* ACTIVITY *
Copy exactly the lines of the records below, and only those lines, beginning with the line that contains "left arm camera" and ending with the line that contains "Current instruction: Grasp".

* Dataset excerpts *
------------------------------------
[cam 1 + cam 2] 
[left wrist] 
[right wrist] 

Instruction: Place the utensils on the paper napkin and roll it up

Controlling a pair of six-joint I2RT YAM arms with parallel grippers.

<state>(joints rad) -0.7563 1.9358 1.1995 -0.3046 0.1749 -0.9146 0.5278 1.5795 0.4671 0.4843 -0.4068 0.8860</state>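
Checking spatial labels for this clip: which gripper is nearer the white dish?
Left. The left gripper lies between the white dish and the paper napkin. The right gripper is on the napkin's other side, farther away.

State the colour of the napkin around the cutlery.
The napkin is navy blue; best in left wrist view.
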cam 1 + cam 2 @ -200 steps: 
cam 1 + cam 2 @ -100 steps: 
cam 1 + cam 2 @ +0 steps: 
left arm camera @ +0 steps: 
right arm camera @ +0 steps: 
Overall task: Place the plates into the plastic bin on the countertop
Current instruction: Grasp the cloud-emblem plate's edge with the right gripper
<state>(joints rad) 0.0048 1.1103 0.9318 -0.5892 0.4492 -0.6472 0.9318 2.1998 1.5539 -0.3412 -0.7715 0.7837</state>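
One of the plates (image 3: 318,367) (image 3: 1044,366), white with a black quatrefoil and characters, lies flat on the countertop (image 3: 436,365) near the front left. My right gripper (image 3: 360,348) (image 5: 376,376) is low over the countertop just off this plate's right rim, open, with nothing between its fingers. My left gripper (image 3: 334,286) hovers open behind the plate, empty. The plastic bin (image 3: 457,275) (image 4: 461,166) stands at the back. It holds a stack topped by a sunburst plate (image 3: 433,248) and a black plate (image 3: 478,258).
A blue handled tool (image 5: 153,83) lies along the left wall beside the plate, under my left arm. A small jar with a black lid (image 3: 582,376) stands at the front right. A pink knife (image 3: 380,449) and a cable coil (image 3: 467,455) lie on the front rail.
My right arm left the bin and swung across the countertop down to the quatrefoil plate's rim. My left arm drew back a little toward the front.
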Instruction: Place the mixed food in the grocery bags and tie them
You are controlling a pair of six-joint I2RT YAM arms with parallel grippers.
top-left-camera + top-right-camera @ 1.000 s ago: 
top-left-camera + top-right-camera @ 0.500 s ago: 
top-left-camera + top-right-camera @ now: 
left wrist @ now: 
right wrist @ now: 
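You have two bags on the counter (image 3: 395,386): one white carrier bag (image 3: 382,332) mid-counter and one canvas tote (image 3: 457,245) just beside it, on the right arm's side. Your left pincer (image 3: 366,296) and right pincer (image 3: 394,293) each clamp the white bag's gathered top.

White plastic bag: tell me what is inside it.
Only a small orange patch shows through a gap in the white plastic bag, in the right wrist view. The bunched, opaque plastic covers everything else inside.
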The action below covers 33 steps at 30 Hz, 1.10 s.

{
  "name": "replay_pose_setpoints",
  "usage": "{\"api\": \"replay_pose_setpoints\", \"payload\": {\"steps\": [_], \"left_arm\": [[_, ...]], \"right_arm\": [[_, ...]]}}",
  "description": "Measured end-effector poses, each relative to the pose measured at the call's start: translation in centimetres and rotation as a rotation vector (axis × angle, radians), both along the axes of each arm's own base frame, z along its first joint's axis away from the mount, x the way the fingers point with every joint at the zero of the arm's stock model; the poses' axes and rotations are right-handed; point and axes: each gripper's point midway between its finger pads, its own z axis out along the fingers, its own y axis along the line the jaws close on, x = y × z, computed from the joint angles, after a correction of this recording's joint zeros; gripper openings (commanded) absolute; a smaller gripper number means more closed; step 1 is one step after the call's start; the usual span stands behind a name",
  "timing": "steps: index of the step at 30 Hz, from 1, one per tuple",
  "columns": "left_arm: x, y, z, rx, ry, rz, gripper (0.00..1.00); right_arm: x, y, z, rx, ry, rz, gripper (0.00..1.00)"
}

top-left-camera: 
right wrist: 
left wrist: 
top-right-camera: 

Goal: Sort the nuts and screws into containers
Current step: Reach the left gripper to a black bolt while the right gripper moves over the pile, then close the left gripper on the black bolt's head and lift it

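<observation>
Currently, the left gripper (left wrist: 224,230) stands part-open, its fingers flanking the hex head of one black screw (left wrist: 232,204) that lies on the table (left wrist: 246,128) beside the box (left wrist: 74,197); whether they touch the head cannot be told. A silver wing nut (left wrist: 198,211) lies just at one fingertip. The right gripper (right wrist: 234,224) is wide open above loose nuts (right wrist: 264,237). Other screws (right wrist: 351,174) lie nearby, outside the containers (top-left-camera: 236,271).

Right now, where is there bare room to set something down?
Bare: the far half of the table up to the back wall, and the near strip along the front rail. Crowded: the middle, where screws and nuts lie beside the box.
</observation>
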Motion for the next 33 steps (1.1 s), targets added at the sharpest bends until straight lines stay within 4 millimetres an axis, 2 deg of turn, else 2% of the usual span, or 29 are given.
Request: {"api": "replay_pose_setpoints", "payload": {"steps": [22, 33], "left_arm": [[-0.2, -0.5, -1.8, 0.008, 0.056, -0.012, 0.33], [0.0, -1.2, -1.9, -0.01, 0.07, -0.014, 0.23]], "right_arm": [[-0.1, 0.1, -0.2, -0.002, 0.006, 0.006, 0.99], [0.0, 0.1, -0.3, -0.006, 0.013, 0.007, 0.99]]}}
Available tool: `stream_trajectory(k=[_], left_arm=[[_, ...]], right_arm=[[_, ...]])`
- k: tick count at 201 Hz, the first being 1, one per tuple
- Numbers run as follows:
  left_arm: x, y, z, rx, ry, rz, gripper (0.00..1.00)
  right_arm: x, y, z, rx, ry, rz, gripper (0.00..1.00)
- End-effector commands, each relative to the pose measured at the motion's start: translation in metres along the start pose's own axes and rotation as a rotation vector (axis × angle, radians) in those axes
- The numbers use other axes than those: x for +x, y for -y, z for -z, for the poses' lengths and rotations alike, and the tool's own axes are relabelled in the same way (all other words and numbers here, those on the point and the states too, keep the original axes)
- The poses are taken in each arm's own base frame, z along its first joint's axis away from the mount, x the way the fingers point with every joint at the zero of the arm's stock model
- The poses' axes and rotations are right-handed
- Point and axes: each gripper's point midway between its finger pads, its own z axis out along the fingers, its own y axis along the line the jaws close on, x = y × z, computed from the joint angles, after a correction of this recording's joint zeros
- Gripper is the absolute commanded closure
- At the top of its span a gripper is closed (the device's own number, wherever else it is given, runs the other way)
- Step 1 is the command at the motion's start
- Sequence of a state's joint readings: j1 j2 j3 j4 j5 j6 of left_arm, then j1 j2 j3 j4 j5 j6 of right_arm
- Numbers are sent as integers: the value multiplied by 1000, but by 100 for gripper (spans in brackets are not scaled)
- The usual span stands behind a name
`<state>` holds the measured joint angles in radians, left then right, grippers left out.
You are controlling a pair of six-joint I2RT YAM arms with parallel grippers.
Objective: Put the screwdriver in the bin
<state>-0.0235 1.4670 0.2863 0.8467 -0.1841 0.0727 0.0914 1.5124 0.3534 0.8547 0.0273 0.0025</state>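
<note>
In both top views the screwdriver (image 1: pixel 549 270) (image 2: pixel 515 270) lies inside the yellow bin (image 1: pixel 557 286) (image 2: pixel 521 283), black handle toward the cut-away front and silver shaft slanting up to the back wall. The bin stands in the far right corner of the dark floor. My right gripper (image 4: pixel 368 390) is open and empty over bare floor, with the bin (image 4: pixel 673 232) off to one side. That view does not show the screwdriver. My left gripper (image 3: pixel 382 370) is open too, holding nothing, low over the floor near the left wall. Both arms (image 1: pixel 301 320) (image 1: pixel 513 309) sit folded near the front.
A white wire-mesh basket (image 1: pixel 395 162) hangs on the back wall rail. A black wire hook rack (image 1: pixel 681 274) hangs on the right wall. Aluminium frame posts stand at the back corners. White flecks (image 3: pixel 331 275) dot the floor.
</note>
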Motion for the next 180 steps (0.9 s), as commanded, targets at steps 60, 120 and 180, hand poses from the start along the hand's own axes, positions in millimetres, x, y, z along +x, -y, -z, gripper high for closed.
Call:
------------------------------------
* ANSWER TO THIS PROBLEM *
left arm camera @ +0 steps: 
right arm camera @ +0 steps: 
Overall task: Place the plates into the plastic bin on the countertop
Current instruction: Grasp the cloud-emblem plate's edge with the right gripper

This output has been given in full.